Henry Ford Hospital researchers have identified for the first time two molecules that hold promise as a biomarker for measuring cartilage damage associated with osteoarthritis.
Researchers say the concentration of two molecules called non-coding RNAs in blood were associated with mild cartilage damage in 30 patients who were one year removed from reconstruction surgery to repair an anterior cruciate ligament, or ACL, injury.
The findings are described as significant in the ongoing and tedious search of biomarkers for osteoarthritis, the most common form of arthritis that afflicts an estimated 27 million Americans aged 25 and older. It is caused by the normal aging process or wear and tear of a joint.

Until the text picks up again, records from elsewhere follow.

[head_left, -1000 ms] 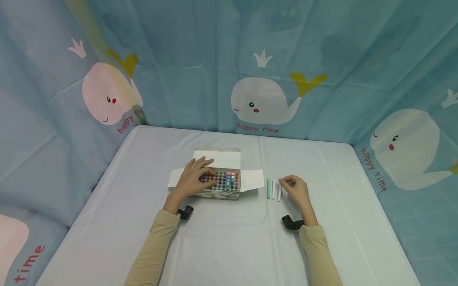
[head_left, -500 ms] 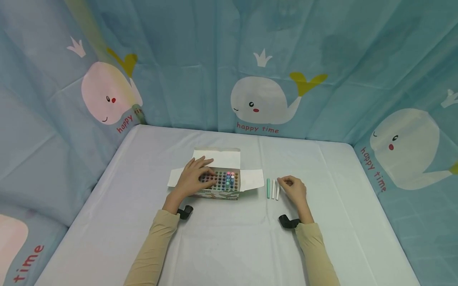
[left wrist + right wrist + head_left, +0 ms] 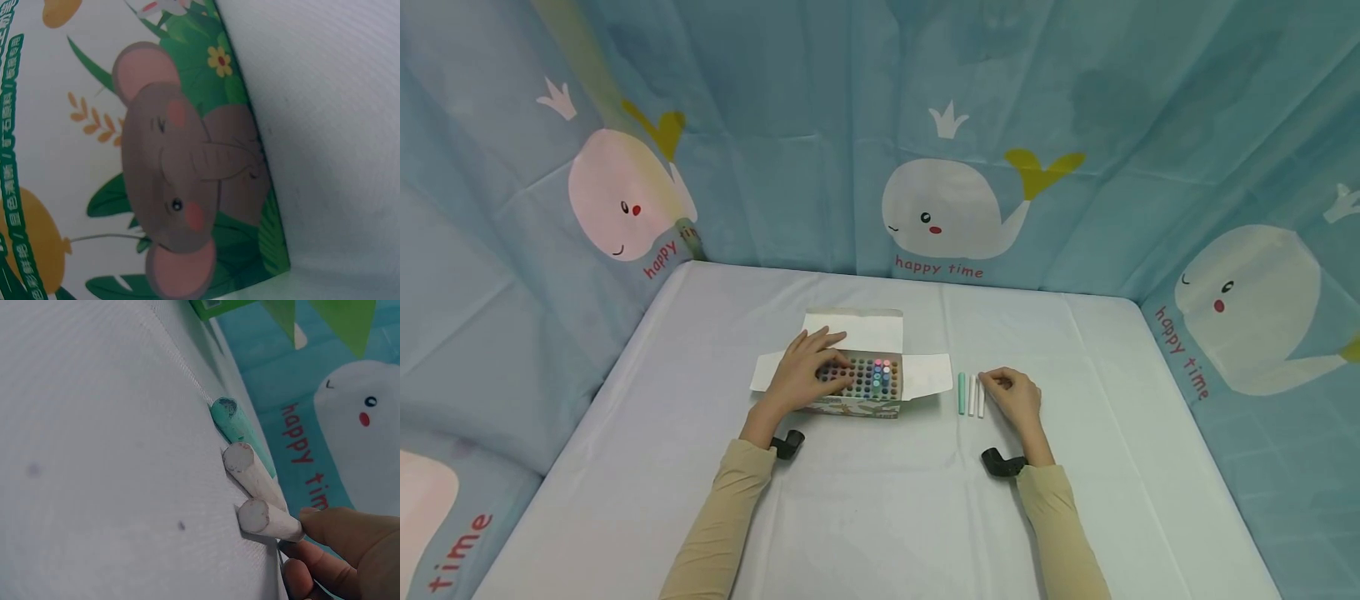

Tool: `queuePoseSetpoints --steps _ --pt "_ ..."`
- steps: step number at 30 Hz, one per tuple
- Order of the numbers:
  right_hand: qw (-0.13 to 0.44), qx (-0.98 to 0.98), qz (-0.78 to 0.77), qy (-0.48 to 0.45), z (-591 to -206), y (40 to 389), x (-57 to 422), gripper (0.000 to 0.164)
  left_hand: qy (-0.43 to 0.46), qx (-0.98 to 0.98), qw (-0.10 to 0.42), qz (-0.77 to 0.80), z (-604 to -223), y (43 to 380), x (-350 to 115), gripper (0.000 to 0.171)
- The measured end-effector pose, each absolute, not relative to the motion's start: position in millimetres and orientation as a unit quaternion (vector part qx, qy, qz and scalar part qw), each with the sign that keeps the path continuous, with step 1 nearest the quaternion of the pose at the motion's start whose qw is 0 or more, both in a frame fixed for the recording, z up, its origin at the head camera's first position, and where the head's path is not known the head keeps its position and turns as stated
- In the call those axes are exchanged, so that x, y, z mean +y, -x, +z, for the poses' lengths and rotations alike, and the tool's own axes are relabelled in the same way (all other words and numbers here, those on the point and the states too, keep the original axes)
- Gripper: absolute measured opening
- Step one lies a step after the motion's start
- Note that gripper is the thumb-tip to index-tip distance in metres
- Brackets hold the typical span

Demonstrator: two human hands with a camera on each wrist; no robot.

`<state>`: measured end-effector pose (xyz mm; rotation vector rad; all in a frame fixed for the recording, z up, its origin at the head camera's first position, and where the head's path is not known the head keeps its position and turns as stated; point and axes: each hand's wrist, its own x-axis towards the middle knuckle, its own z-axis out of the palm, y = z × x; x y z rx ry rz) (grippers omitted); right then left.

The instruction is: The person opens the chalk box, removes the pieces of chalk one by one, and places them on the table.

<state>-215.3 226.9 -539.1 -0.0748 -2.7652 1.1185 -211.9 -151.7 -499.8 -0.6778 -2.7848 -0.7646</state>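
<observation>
Three chalk sticks (image 3: 972,395) lie at three o'clock from the chalk box (image 3: 857,407), the right hand (image 3: 1017,397) pinching one white stick (image 3: 269,520), dozens left boxed, the left hand (image 3: 801,377) of unclear hold.

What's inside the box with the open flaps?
Inside the chalk box are rows of round spots, too tiny to identify, and pink, blue and green chalk sticks near the right end. Whatever the left hand covers can't be seen.
</observation>
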Motion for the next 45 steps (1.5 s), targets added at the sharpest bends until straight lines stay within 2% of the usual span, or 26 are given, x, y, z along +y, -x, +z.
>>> queuePoseSetpoints --steps 6,45 --pt "0.098 -0.922 0.374 0.024 -540.2 215.0 225.6 0.025 0.228 -0.935 0.087 -0.258 -499.2 211.6 -151.9 0.024" --pt "0.117 -0.921 0.371 0.033 -544.6 214.2 225.2 0.024 0.228 -0.936 0.087 -0.255 -499.1 211.2 -151.5 0.024"
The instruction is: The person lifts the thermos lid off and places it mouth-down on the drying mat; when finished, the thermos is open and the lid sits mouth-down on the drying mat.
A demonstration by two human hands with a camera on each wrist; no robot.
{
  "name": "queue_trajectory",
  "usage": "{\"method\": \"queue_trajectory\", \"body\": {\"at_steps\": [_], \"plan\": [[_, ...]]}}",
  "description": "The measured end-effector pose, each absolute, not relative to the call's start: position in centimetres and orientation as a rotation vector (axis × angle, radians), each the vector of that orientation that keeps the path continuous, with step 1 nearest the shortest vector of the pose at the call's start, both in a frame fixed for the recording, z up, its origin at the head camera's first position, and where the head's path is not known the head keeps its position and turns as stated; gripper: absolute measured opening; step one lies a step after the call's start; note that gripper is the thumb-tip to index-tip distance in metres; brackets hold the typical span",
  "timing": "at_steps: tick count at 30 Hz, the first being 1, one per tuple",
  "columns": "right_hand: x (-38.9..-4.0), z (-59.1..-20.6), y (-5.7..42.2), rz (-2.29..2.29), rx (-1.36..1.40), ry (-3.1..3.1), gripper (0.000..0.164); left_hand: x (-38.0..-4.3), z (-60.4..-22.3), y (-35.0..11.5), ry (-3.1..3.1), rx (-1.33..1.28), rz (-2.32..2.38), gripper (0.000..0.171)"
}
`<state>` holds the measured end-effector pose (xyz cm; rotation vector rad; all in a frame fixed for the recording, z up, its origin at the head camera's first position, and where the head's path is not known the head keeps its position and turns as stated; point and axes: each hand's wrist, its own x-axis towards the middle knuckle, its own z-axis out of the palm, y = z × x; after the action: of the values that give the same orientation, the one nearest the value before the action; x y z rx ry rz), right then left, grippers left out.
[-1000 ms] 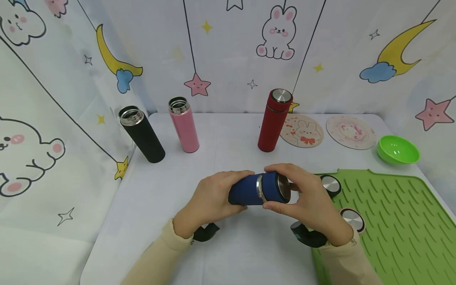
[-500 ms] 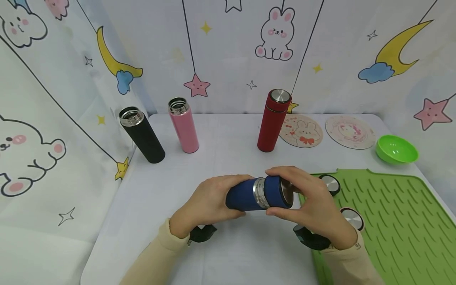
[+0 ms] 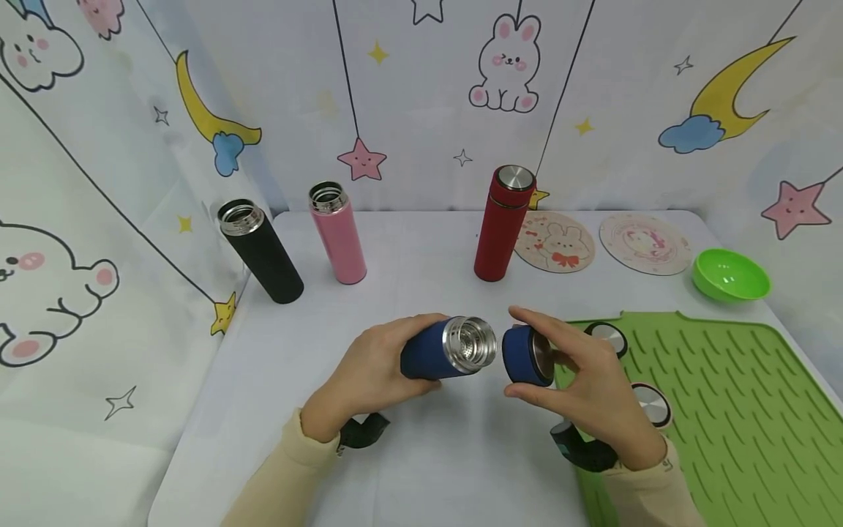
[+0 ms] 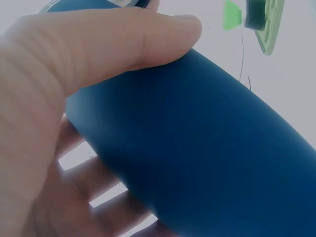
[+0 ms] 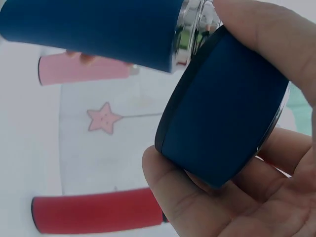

The study was recently presented at the annual Orthopaedic Research Society in San Francisco.
"Our results suggest we have identified a long-awaited biomarker for this leading cause of disability," says Gary Gibson, Ph.D., director of Henry Ford's Bone and Joint Center and the study's lead author.
"For various pathology reasons associated with the variability of the disease and challenging blood biochemistry, developing a biomarker for osteoarthritis has been very elusive. But we believe our work shows great promise. The next step is to expand the number of patients studied and determine whether the degree in blood concentration can determine if the cartilage damage will worsen over time.
"Our ultimate goal is to develop a biomarker that can be used in the development of future treatments to prevent the progression of the disease," he added.
The study, a collaboration of Henry Ford, University of Guelph in Ontario and University of Toronto, involved 121 Canadian patients from 2006-2011. Patients underwent an MRI and blood test one year after ACL surgery.
The study was funded by the National Institutes of Health and Canadian Institutes of Health Research and Canadian Arthritis Network.